■ Task:
Report the count of lines containing the word "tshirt" in these records, with no other text.

■ Material supplied:
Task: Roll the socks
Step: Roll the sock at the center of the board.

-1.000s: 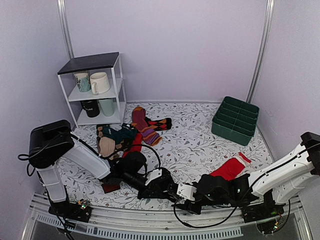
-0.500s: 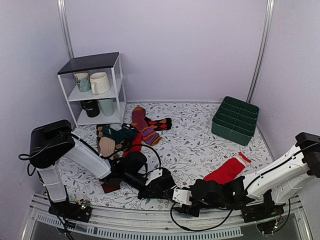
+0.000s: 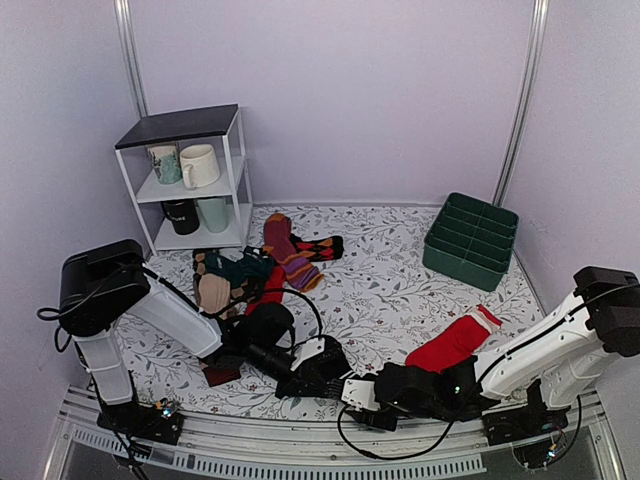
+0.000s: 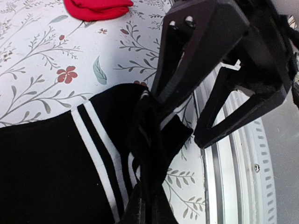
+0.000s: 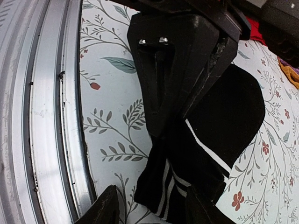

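The black socks [image 4: 42, 172] with thin white cuff stripes lie on the flowered table near its front edge. They also show in the right wrist view [image 5: 233, 107]. My left gripper [image 4: 147, 186] is shut on the bunched cuff; in the top view it [image 3: 322, 375] sits at the front centre. My right gripper [image 5: 152, 207] is open, with one finger on each side of the striped cuff end, directly facing the left gripper. In the top view my right gripper [image 3: 358, 392] is low at the table's front edge. The grippers hide most of the socks from above.
A big red sock [image 3: 455, 340] lies to the right of the grippers. A pile of other socks [image 3: 240, 275] and a purple-and-orange striped sock [image 3: 290, 255] lie behind. A green bin [image 3: 470, 240] stands at back right, a mug shelf [image 3: 190, 180] at back left. The metal front rail [image 5: 46, 116] is close.
My right gripper has slid left along the front edge, closer to the left gripper and the sock cuff. The left arm has stayed still.
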`<state>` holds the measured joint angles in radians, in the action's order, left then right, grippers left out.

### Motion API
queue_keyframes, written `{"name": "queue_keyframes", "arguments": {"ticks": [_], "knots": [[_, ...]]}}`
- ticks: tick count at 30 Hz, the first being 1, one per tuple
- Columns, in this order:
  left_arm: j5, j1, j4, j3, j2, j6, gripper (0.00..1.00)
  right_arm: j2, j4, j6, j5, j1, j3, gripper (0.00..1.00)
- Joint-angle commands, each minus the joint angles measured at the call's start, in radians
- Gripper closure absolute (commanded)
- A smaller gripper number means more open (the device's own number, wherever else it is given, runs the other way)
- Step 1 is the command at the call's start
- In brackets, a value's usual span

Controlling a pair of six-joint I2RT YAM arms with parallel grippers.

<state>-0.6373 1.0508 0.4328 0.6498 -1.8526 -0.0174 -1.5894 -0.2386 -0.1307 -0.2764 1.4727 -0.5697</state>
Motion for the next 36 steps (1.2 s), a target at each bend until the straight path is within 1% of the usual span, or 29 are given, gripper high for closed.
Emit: {"name": "queue_keyframes", "arguments": {"ticks": [1,5,9,13,19,22,24,26,28,29,31,36], "knots": [[0.029,-0.001,-0.130,-0.034,-0.058,-0.007,1.00,-0.006,-0.004,-0.006,-0.043,-0.009,-0.014,0.50],[0.028,-0.001,-0.130,-0.032,-0.059,-0.010,1.00,-0.012,-0.007,-0.018,-0.019,-0.028,-0.010,0.50],[0.026,0.000,-0.133,-0.033,-0.061,-0.013,1.00,-0.026,0.005,0.001,0.030,-0.032,-0.011,0.61],[0.023,-0.001,-0.132,-0.032,-0.066,-0.016,1.00,-0.033,0.032,0.048,0.059,-0.033,-0.003,0.64],[0.022,0.000,-0.133,-0.029,-0.067,-0.021,1.00,-0.033,0.109,0.126,0.112,-0.052,-0.003,0.80],[0.019,0.000,-0.124,-0.033,-0.064,-0.021,1.00,-0.032,0.125,0.201,0.124,-0.070,0.001,0.83],[0.014,-0.001,-0.120,-0.032,-0.071,-0.021,1.00,-0.026,0.125,0.212,0.099,-0.070,0.001,0.80],[0.012,-0.001,-0.121,-0.029,-0.075,-0.023,1.00,-0.012,0.120,0.209,0.076,-0.069,0.001,0.68],[0.012,-0.001,-0.122,-0.031,-0.073,-0.025,1.00,0.014,0.111,0.194,0.073,-0.069,0.004,0.50],[0.014,-0.001,-0.121,-0.032,-0.070,-0.025,1.00,0.029,0.099,0.178,0.077,-0.068,0.007,0.46],[0.014,-0.001,-0.120,-0.032,-0.071,-0.024,1.00,0.059,0.074,0.149,0.084,-0.066,0.019,0.45],[0.014,-0.002,-0.121,-0.033,-0.074,-0.020,1.00,0.113,0.045,0.065,0.104,-0.064,0.024,0.44]]}}
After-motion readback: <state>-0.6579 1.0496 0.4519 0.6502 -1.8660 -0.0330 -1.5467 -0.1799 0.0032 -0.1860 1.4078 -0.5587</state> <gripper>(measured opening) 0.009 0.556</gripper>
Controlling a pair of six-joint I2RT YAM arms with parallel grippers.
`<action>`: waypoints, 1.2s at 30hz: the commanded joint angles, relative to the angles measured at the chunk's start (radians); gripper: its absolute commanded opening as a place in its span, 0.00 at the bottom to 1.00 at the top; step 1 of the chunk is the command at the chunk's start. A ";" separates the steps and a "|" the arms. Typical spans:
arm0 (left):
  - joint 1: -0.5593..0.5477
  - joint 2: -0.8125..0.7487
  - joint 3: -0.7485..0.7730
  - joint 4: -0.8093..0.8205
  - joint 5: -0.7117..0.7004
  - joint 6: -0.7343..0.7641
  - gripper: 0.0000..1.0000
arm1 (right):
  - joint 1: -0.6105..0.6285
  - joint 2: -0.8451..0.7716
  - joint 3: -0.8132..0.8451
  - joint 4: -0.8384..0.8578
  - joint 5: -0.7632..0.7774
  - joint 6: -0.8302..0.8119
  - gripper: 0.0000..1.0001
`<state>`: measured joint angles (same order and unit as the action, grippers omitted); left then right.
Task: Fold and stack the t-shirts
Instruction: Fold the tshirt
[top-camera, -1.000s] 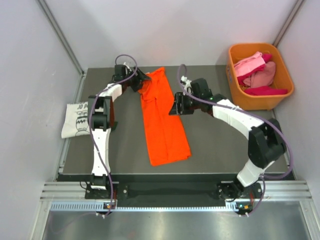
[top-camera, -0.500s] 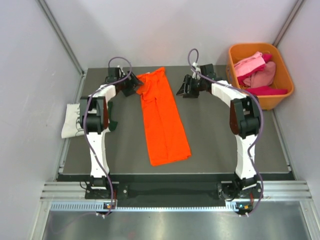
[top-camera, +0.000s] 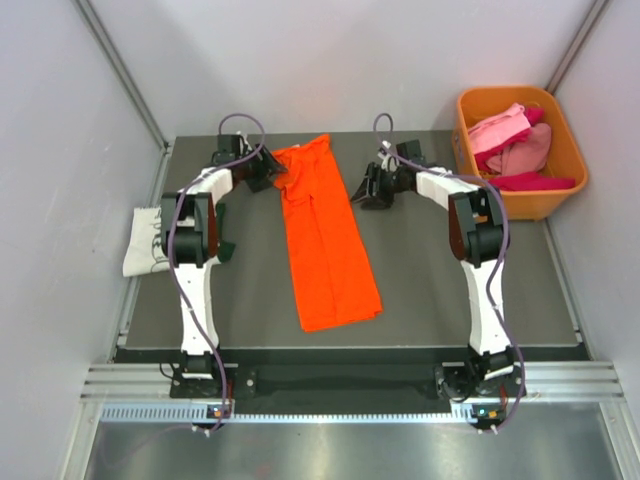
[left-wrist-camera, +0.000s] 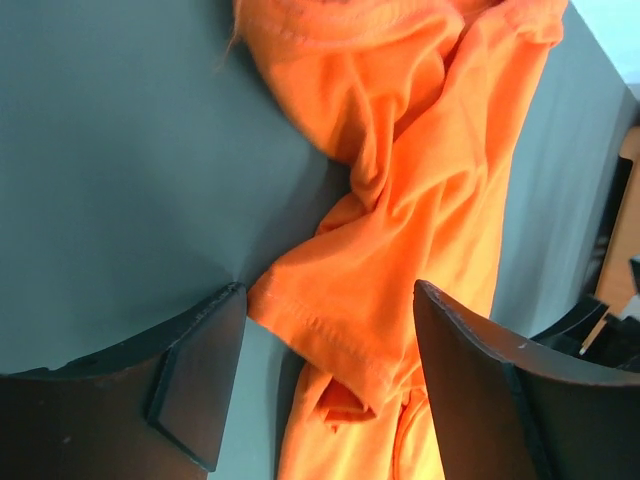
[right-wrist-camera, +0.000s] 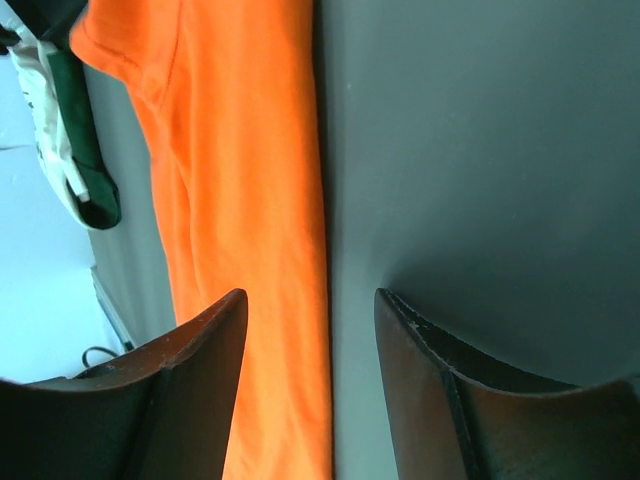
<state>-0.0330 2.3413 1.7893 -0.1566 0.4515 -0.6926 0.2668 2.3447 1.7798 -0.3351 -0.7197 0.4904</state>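
The bright orange t-shirt (top-camera: 325, 235) lies folded into a long strip down the middle of the table. My left gripper (top-camera: 272, 170) is open at its far left corner, jaws straddling a bunched hem of the orange cloth (left-wrist-camera: 400, 240). My right gripper (top-camera: 362, 190) is open just right of the strip's upper part, jaws straddling its right edge (right-wrist-camera: 250, 220). A white t-shirt with black print (top-camera: 150, 240) lies folded at the table's left edge, partly behind the left arm. Pink, red and magenta t-shirts (top-camera: 515, 145) fill the bin.
The rigid orange plastic bin (top-camera: 565, 195) stands at the back right of the dark table (top-camera: 430, 290). White walls close in the left, back and right sides. A metal rail runs along the near edge.
My right arm has swung from over the shirt's middle to the far side, then settled back a little toward the strip's right edge. My left gripper shifted slightly left at the far corner.
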 joint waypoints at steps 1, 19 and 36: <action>-0.007 0.047 0.058 -0.020 -0.007 0.015 0.72 | 0.020 -0.019 -0.026 0.056 -0.035 0.011 0.54; -0.100 0.291 0.395 -0.061 -0.001 -0.019 0.36 | 0.054 -0.067 -0.079 0.057 0.022 0.014 0.04; -0.101 0.264 0.408 0.120 0.046 -0.016 0.99 | -0.112 -0.252 -0.463 0.355 0.031 0.139 0.00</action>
<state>-0.1455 2.6720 2.2494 -0.0048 0.5335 -0.7662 0.1673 2.1696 1.3582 -0.0818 -0.7158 0.6136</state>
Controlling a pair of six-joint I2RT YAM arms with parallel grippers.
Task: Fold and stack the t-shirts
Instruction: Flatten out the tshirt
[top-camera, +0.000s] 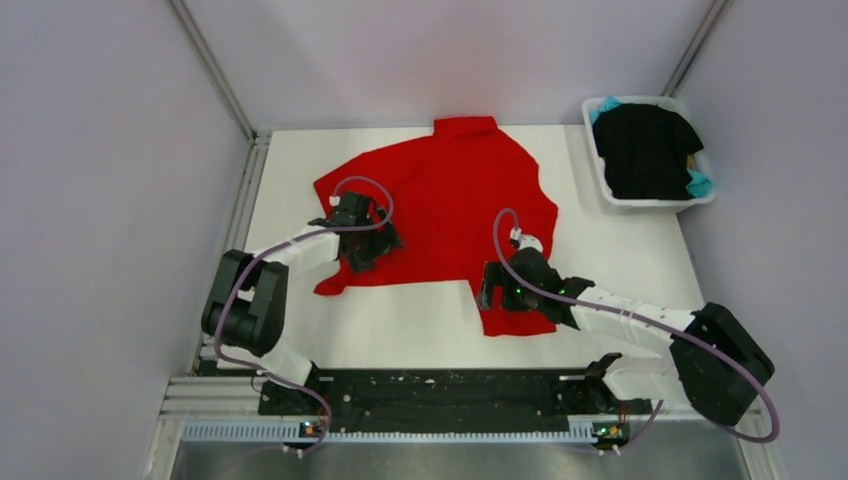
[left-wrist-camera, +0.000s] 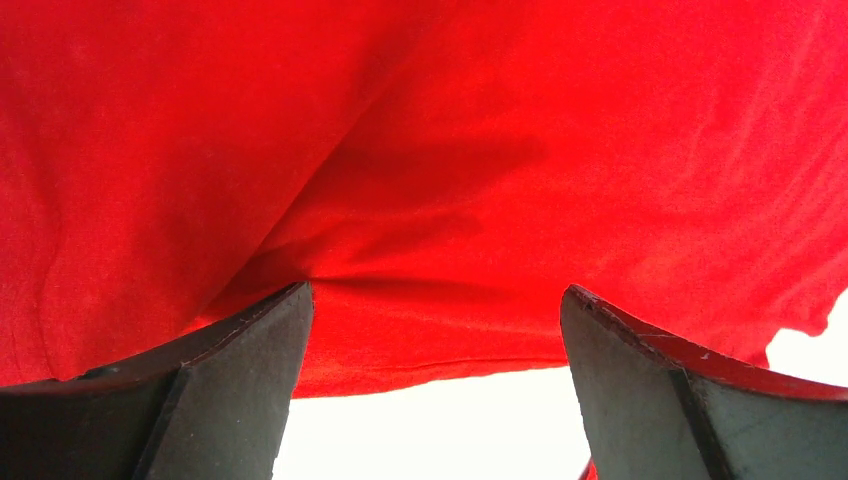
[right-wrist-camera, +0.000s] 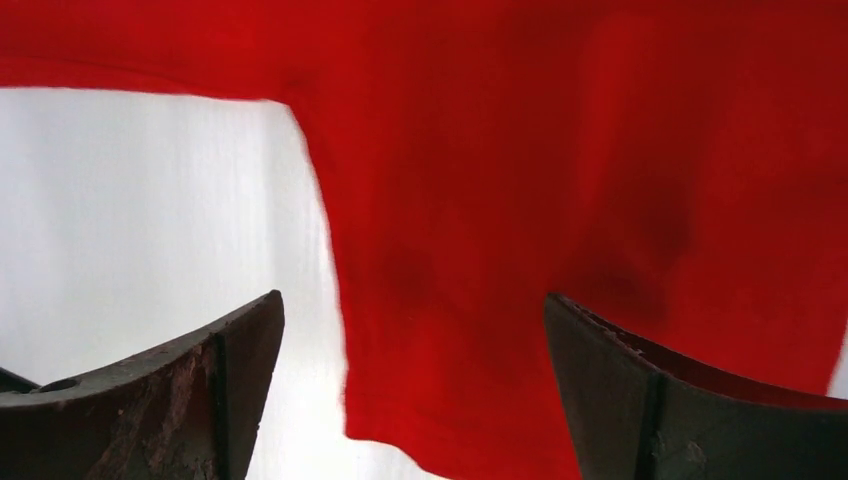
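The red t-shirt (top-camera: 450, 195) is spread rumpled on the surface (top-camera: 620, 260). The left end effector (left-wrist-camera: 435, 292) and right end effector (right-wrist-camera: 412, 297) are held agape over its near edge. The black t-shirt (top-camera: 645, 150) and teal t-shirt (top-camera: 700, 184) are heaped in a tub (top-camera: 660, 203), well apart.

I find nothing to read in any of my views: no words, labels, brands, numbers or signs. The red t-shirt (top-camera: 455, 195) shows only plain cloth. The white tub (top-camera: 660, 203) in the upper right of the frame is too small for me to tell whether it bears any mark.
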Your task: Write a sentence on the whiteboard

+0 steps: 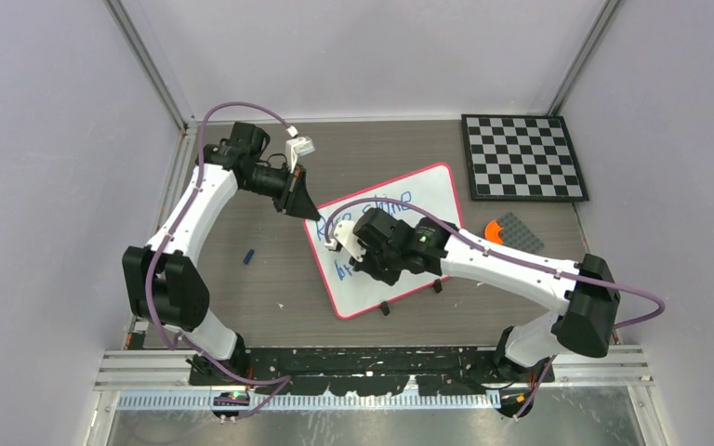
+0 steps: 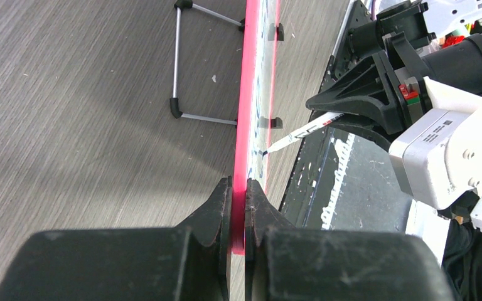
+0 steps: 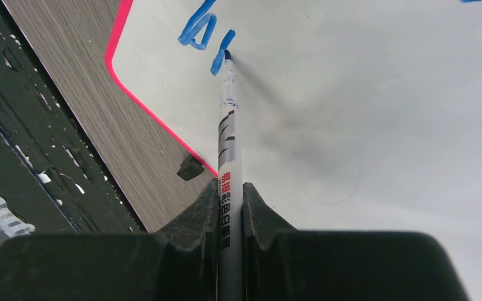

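Observation:
The whiteboard (image 1: 432, 197) lies tilted on the table, white with a red-pink rim. Blue handwriting (image 1: 376, 210) runs along its upper part, and a few blue strokes (image 1: 342, 270) sit lower left; my right arm hides the rest. My left gripper (image 1: 310, 213) is shut on the board's rim (image 2: 239, 188) at its left edge. My right gripper (image 1: 351, 253) is shut on a white marker (image 3: 230, 141) whose blue tip touches the board (image 3: 364, 125) next to fresh blue strokes (image 3: 199, 28). The marker also shows in the left wrist view (image 2: 304, 129).
A black-and-white checkerboard (image 1: 523, 156) lies at the back right. An orange piece (image 1: 494, 229) and a grey plate (image 1: 523, 232) lie right of the board. A small blue cap (image 1: 250, 255) lies on the table to the left. Black clips (image 3: 190, 167) sit on the board's near edge.

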`<state>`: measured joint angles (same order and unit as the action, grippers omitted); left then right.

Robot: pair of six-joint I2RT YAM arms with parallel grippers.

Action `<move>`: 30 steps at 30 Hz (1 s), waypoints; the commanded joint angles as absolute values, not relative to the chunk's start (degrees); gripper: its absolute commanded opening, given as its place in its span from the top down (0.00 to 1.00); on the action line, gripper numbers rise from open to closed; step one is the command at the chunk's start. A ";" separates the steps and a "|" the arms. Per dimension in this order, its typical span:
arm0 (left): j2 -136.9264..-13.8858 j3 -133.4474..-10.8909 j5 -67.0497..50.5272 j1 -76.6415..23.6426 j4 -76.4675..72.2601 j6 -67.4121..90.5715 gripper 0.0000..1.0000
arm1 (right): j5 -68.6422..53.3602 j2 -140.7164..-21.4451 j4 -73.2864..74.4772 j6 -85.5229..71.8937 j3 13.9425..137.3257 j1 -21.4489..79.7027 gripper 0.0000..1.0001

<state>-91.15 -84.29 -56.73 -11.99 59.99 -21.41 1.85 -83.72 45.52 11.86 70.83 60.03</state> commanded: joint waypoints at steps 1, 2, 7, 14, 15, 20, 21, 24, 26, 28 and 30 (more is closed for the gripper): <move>-91.21 -84.44 -50.89 -12.76 58.89 -22.18 1.00 | 4.84 -82.09 44.36 11.78 72.77 58.09 1.00; -91.23 -84.46 -50.93 -12.75 58.88 -22.22 1.00 | 4.85 -81.87 44.57 11.78 72.85 58.03 1.00; -91.56 -84.68 -51.27 -12.77 58.87 -22.03 1.00 | 3.67 -81.96 45.71 11.73 73.13 58.01 1.00; -91.28 -84.57 -51.41 -12.76 58.92 -22.15 1.00 | -1.93 -79.25 46.81 11.84 74.35 58.00 1.00; -91.24 -84.51 -51.53 -12.79 58.85 -22.20 1.00 | -2.60 -78.98 47.23 11.63 74.77 57.94 1.00; -91.49 -84.46 -51.67 -12.74 58.71 -22.20 1.00 | -2.27 -78.78 47.35 10.79 75.31 57.93 1.00; -91.54 -84.48 -51.72 -12.74 58.67 -22.17 1.00 | -1.48 -79.00 47.17 10.87 75.23 57.98 1.00; -91.57 -84.64 -51.68 -12.75 58.72 -22.15 1.00 | -0.19 -79.78 46.37 11.06 74.98 57.96 1.00; -91.50 -84.61 -51.59 -12.76 58.75 -22.28 1.00 | 2.06 -80.40 46.22 11.07 75.05 57.95 1.00; -91.41 -84.43 -51.59 -12.77 58.71 -22.30 1.00 | 3.00 -81.22 46.16 11.16 75.11 57.93 1.00; -91.30 -84.25 -51.53 -12.75 58.69 -22.33 1.00 | 4.12 -81.91 46.19 11.16 74.98 57.97 1.00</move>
<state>-91.15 -84.29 -56.84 -11.99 60.01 -21.39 0.75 -80.99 47.66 11.64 73.08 58.04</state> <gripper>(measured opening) 0.048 0.180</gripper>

■ Exercise response:
2